Introducing Rafiki

Our new Interledger Connector implementation

A few months ago the Cape Town-based Coil team set out on a mission to re-think the architecture of an Interledger connector. We have since finished implementing this new design, and describe it below, along with some of the decisions we made and motivations we had along the way.

Rafiki

We could have just called our project Connector v2 but that would have suggested it was simply an update from the old. We have re-used significant parts of the old code-base, and where possible ported all of the existing tests, but the reality is, this is a whole new beast.

We also believe that for a while (maybe forever) both connector implementations will be used on the network, so rather than confuse things by suggesting our implementation is an “upgrade” of the other we decided to give it its own name.

We settled on the name Rafiki for a few reasons. It appeals to our team’s African roots, being the Swahili word for friend (exactly the kind of connector you want to peer with). It is the name of the coolest character in The Lion King, voiced by South African legend John Kani. It is also the title of a Kenyan film, released to critical acclaim, but banned in its country of origin for breaching archaic local laws. (So you can see why we like the name).

Motivations

The motivations for this work come from observations and experiments, both recent with the team in Cape Town, and spanning over the last few years as part of the team that invented Interledger at Ripple.

1. Isolate the router.

I have always had an issue with the format of the ILPv4 packet and how it reconciles with my mental model of the protocol layering in Interledger.

The debates over this are long and well-documented in the mailing list archives and Github issues, but in summary, I don’t like the amount and expiry in the packet headers. To my mind this is data that is only relevant bilaterally and so, while it’s useful to provide standards for encoding them (uint64 for amounts and a fixed timestamp format for the expiry) I wasn’t convinced they belonged in the packet headers.

The argument in favour of the amount and expiry being in the packet headers has always been that they are part of the Interledger layer because it is crucial for the ILP module to know the incoming amount, asset, scale and expiry in order to set the correct outgoing amount, asset, scale, and expiry.

It was only when Stefan Thomas described a potential optimised design for a connector a few months ago that it dawned on me why this had a bad smell.

Stefan’s idea was to replace the existing rates backend with static rate tables, normalise all incoming packets to a single currency, and then convert them again to the outgoing currency AFTER routing. Likewise, one could apply adjustments to the expiry on incoming and outgoing packets, outside of the routing module.

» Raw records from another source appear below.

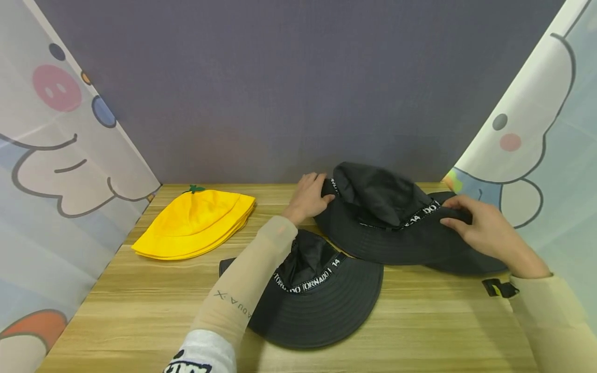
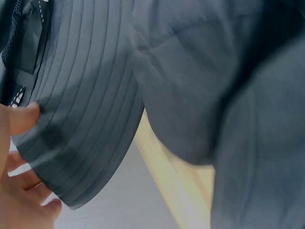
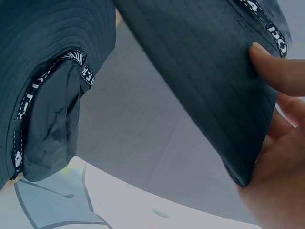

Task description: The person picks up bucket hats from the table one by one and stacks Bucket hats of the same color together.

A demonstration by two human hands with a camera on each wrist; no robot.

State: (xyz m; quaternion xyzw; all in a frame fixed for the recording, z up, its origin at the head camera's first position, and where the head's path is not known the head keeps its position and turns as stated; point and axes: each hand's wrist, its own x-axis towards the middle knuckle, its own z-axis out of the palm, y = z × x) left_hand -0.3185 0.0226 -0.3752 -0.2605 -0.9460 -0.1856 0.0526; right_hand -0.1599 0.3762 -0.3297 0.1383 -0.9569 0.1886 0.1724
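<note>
Between my two hands is a black bucket hat (image 1: 373, 248) with a white-lettered band, its crown up and slumped to one side. My left hand (image 1: 309, 197) grips the left end of its brim, thumb on top and fingers beneath, as the left wrist view shows. At the opposite end my right hand (image 1: 482, 228) pinches the brim (image 3: 205, 90) between thumb and fingers. Another black hat (image 1: 471, 263) lies partly hidden under the held one at the right. A third black hat (image 1: 322, 316) lies nearer me, partly covered by my left forearm.
Yellow hats (image 1: 196, 228), stacked with a green leaf tip on top, lie at the left of the wooden table (image 1: 140, 311). A grey panel (image 1: 298, 93) stands behind, with cartoon-print curtains on both sides. A small black strip (image 1: 500, 288) shows by my right sleeve.
</note>
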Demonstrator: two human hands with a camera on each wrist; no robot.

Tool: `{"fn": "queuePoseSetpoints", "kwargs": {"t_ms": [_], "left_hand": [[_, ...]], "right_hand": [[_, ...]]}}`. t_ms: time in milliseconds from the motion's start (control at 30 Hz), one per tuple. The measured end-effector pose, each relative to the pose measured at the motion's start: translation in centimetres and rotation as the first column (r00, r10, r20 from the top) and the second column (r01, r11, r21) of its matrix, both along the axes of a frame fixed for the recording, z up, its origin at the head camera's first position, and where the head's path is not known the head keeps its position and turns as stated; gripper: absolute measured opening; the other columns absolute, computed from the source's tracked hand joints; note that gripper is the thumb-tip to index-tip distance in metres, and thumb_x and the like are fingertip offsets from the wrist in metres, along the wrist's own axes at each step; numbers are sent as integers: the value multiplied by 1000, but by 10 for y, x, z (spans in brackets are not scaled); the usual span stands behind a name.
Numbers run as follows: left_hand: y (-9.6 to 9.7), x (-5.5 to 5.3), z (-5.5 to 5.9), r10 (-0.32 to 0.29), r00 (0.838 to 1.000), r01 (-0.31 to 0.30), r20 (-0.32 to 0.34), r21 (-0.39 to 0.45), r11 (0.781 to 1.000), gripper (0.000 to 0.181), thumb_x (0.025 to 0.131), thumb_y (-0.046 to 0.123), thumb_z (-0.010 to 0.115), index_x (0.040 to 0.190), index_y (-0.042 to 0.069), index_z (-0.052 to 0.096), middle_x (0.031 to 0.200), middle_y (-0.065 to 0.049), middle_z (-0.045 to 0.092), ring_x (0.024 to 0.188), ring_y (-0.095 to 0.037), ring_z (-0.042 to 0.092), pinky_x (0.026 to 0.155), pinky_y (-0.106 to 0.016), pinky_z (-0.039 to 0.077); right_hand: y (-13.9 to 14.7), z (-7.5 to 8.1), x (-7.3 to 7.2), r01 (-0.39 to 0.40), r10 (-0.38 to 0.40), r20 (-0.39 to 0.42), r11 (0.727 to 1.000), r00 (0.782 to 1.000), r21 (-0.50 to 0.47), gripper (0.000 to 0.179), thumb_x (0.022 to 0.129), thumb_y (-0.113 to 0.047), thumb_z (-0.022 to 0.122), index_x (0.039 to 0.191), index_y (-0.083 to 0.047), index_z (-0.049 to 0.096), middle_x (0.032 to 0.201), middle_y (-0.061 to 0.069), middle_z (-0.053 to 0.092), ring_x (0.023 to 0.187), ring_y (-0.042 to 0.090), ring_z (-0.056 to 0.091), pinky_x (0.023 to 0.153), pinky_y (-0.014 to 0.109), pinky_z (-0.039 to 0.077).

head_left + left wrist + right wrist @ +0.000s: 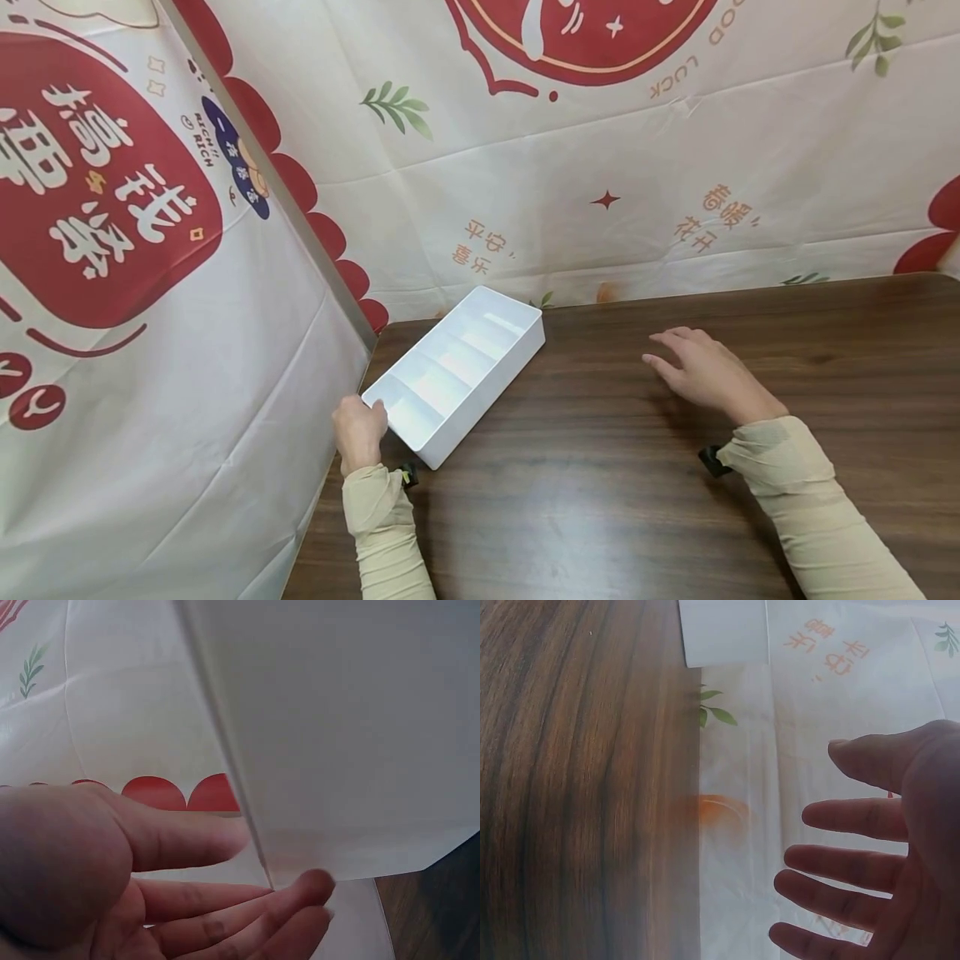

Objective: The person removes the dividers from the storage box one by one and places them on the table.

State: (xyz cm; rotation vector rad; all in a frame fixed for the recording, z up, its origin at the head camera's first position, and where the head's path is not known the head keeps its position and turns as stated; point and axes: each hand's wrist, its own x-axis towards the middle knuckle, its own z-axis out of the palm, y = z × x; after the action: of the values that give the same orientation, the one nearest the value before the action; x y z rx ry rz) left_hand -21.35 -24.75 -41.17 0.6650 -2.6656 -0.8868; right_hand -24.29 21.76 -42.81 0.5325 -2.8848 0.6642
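Observation:
A white divided storage box lies at a slant near the back left of the table, its several compartments facing up and showing nothing inside. My left hand grips the box at its near left corner. Up close in the left wrist view, the thumb is at one side of the box's edge and the fingers are at the other. My right hand hovers over the table to the right of the box, holding nothing. Its fingers are spread and nearly straight in the right wrist view.
The dark wood table runs back to a white printed cloth hanging behind it. Another printed cloth hangs along the left edge, close beside my left hand. A dark wrist device sits at my right cuff.

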Motion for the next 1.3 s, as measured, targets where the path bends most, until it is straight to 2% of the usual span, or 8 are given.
{"fn": "queuePoseSetpoints", "kwargs": {"t_ms": [133,233,367,567,867,1067,1300], "left_hand": [[0,-2,-3,4,999,-3,46,-9,1000,30,86,6,53,97,-20,63,98,-39,63,81,-44,63,71,-55,52],[-1,-3,-5,9,996,-9,87,0,1000,30,84,4,49,97,-19,63,98,-38,63,74,-38,59,65,-52,51],[-2,-5,-7,-5,993,6,115,-12,1000,30,83,6,51,98,-18,63,98,-37,63,75,-38,59,66,-52,51],[-4,-5,-7,-38,993,40,115,-22,999,28,80,1,50,95,-17,63,95,-36,63,73,-36,56,61,-47,49],[0,-8,-8,-53,987,59,152,-32,998,26,83,4,50,95,-15,63,94,-33,64,74,-35,57,61,-45,49],[2,-10,-8,-70,986,78,154,-47,996,17,84,7,51,76,-5,61,82,-24,62,70,-33,56,57,-42,46],[6,-12,-8,-117,982,131,150,-84,988,27,84,10,52,58,8,47,66,-15,59,64,-32,54,54,-40,41]], "right_hand": [[0,0,0,-9,9,5,1000,1000,-14,47,102,-28,55,133,8,54,129,33,56,119,50,52,96,63,41],[-1,0,0,-18,19,27,1000,999,-26,47,102,-28,55,134,7,54,127,32,58,112,46,59,91,60,46],[1,-1,0,-16,19,56,999,998,-43,48,102,-28,55,135,6,53,121,28,63,101,38,66,84,56,51],[5,-1,-2,-14,17,59,998,998,-59,46,102,-27,56,133,7,54,105,19,70,91,31,68,78,52,53],[9,-4,0,-6,11,55,997,998,-82,43,101,-25,57,130,7,57,101,18,71,89,29,69,75,51,54],[9,-4,0,-2,6,47,997,999,-79,42,101,-25,57,128,6,58,99,15,71,87,27,69,74,50,54],[10,-4,1,6,-2,43,997,999,-76,41,100,-25,57,125,8,60,96,14,71,85,26,68,74,49,54]]}}
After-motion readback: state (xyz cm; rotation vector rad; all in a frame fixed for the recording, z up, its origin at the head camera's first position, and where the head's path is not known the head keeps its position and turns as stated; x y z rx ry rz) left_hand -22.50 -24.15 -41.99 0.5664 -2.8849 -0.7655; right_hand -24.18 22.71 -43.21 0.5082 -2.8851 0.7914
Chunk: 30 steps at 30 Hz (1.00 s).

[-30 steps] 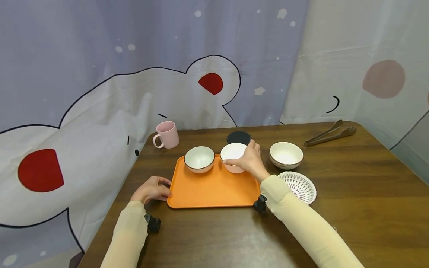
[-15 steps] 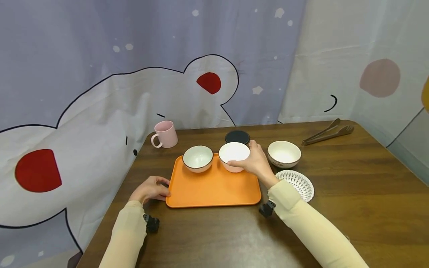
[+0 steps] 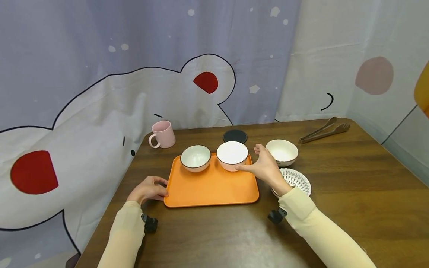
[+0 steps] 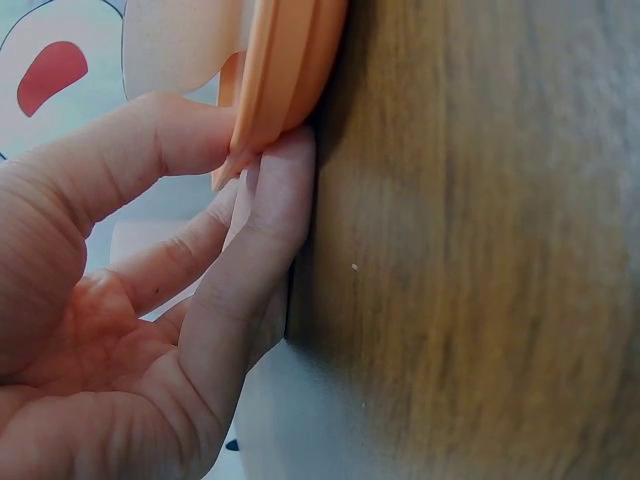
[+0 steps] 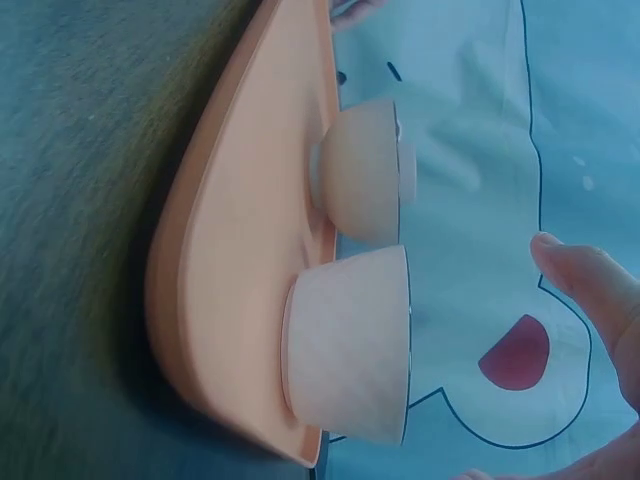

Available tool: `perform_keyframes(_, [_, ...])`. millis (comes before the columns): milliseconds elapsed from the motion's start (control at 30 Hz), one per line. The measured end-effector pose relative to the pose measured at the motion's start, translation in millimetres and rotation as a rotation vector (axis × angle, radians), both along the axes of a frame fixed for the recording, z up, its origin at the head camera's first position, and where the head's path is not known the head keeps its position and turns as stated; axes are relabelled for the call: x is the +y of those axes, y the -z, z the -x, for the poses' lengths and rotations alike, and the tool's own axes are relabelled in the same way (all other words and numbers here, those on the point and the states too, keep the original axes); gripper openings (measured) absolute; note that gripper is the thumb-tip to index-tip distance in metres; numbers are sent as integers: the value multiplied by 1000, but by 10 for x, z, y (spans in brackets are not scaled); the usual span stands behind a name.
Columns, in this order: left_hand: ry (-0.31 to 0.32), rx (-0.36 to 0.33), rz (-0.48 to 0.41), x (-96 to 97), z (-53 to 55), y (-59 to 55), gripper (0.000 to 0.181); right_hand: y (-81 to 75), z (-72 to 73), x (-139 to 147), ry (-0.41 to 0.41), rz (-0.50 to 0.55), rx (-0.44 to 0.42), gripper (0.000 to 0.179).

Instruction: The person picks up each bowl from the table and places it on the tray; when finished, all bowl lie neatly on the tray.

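My left hand [image 3: 148, 189] pinches the left rim of the orange tray [image 3: 211, 190]. In the left wrist view its thumb [image 4: 190, 135] lies on the rim and a finger is tucked under it. Two dark-rimmed bowls stand upright along the tray's far side: a pale greenish bowl [image 3: 196, 158] on the left and a white bowl with a pinkish outside [image 3: 232, 156] on the right. My right hand [image 3: 268, 167] is just right of the white bowl, thumb and fingers spread wide, holding nothing. In the right wrist view a gap shows between thumb and white bowl [image 5: 350, 345].
A pink mug [image 3: 163, 134] stands at the back left, a black round coaster [image 3: 235, 136] behind the tray. Right of it are another white bowl [image 3: 282, 152], a white openwork basket [image 3: 298, 181] partly under my right wrist, and metal tongs [image 3: 325, 130]. A printed curtain hangs behind.
My right hand has let go of the white bowl, spread its fingers and drawn back to the right. The bowl stays on the tray. My left hand keeps its hold on the rim.
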<state>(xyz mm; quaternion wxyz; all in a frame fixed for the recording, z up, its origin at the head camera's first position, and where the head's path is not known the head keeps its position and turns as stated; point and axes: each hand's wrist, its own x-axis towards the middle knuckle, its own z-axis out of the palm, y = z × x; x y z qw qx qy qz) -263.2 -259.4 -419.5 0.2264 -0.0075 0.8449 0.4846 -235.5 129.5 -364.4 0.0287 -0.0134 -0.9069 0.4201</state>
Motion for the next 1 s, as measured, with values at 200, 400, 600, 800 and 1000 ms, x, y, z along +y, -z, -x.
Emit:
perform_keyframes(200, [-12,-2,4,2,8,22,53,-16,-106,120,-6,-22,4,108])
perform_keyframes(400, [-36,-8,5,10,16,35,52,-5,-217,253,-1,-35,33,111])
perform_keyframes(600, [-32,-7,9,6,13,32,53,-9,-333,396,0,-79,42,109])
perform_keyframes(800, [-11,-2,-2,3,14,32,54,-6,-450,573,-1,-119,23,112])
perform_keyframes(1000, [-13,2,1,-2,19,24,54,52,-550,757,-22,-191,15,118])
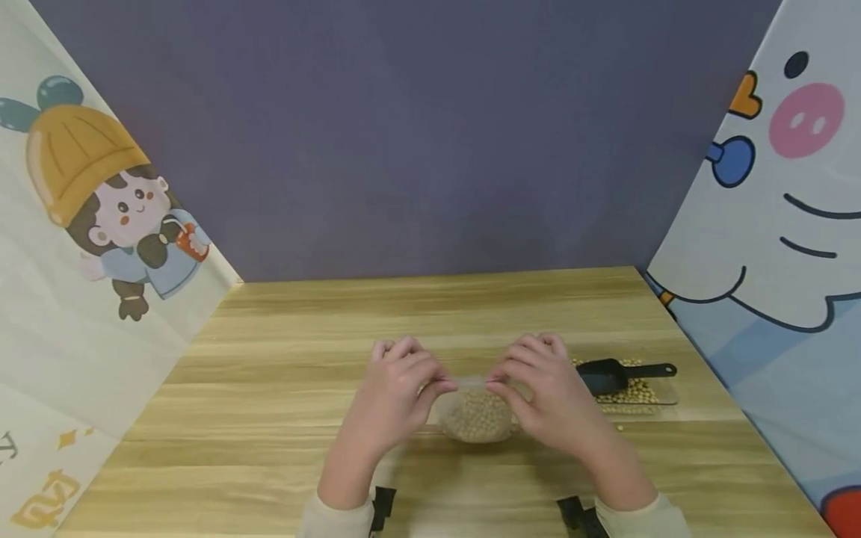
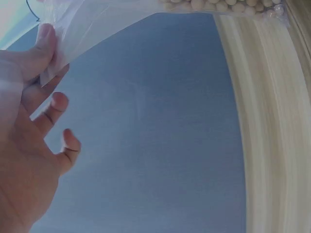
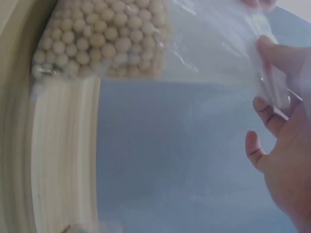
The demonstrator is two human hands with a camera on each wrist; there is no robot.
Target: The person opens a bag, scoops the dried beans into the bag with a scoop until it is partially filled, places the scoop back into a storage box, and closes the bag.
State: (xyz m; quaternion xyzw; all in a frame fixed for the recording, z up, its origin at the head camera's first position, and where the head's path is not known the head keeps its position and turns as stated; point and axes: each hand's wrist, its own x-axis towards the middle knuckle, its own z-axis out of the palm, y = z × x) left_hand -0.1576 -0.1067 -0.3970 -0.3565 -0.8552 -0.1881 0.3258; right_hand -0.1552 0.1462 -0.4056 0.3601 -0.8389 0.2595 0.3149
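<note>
A clear plastic bag (image 1: 476, 418) with soybeans in its lower part stands between the two hands. My left hand (image 1: 401, 385) pinches the left end of the bag's top edge between thumb and index finger. The right hand (image 1: 541, 388) pinches the opposite end, so the edge is stretched between them. In the right wrist view the soybeans (image 3: 104, 41) fill the bag's bottom and its upper part is flat. The left wrist view has the bag's top corner (image 2: 60, 46) in the thumb's grip, the other fingers loosely bent.
A clear tray (image 1: 662, 403) of soybeans lies right of the right hand, partly hidden by it. A black scoop (image 1: 608, 376) rests on those beans. One loose bean (image 1: 619, 428) is on the wooden table (image 1: 269, 418). A dark panel (image 1: 430, 149) stands behind.
</note>
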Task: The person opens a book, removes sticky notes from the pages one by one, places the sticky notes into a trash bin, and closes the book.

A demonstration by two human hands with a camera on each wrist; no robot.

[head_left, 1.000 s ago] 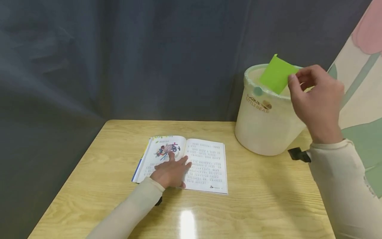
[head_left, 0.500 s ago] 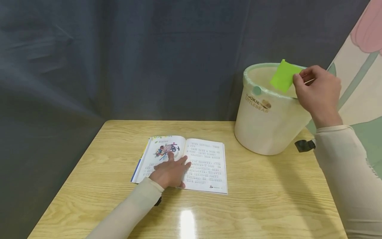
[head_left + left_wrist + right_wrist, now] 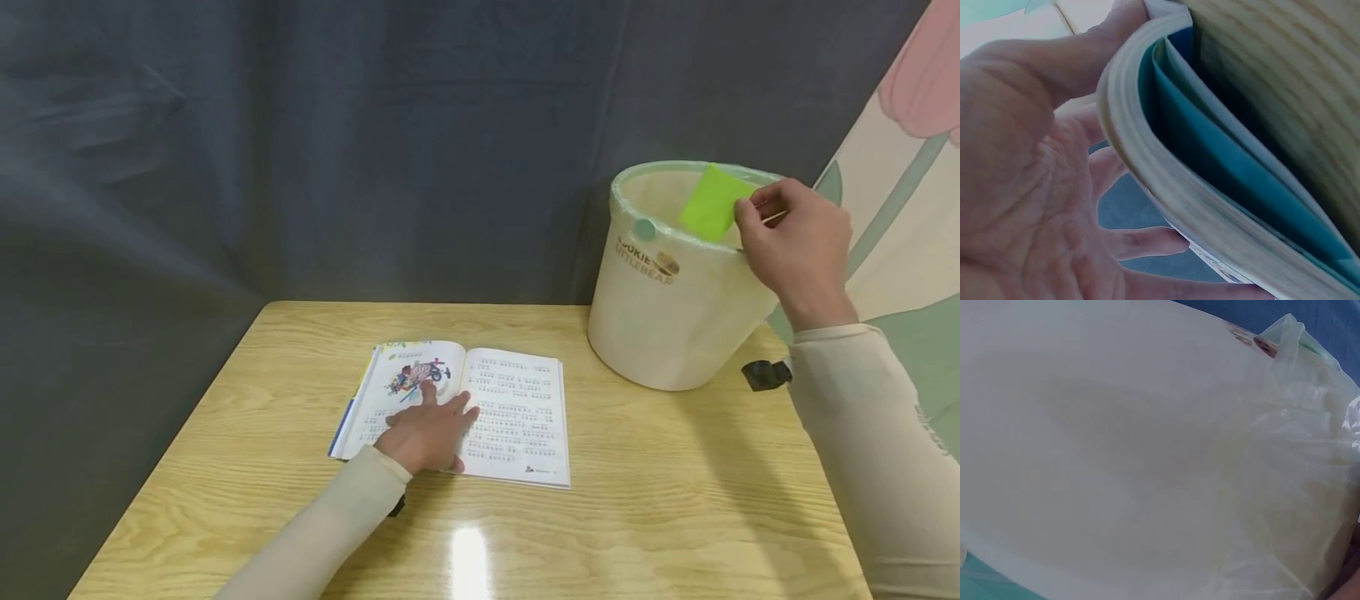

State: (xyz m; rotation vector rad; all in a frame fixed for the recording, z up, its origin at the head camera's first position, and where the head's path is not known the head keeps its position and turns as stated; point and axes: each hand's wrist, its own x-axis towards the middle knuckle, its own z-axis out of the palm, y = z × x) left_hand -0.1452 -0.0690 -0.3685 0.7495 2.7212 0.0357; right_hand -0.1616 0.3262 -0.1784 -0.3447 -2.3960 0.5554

As I understand it, his motivation was to remove the expensive calls to a rates backend during each routing operation so that routing could be very fast. But for me, this was a eureka moment because it helped me identify where I thought the layering had leaked.

In connector implementations today the ILP module operates on all of the packet headers, so they are all required. But by applying Stefan’s design the dependancy on this data is removed and the ILP module is back to simply looking at the address and routing the packet.

The ILP module is just a routing module.

The caveat is that this data IS needed on the other side of the router to decide how much to offer the next peer so, while this new design makes a lot of sense it also makes me realise that the most efficient way to pass the amount and expiry through the ILP module is in packet headers.

As we talked this design over in Cape Town, Matt pointed out that what we actually had in the current connector was a system combining both protocol and business rules around a router. So we set out to free the router from business rules and let the ILP module stand alone.

2. Make things modular

Our second motivation was driven by the recent challenges we’ve noted in scaling up connector operations when the volume of packets is too high for a single instance.

In theory one should be able to shard out the existing connector and spread the load, but in practice this has been challenging for a variety of reasons.

Inspired by some of the ways this problem has been approached in the Mojaloop project, where the services are designed from the start to run in cloud environments and scale dynamically, we set about seeing if we could break the current connector up into atomic units that could easily be connected together in ad-hoc configurations.

3. Support dynamic configuration

I’ve been banging this drum for a while so I’m glad to have had Matt and Don join me in the last few months to help me make it a reality. This is probably one of the biggest issues with existing connector deployments today. DJ has made some great efforts to improve things in the last few months but the plugin model and the fact that we hot-load plugin modules has made this difficult.

Needless to say, having to bounce your connector every time you want to add a peer, or change a setting is a nightmare. Not only that, but you almost certainly lose money because the balances you’re tracking for peers are reset and you lose any changes since you were last settled.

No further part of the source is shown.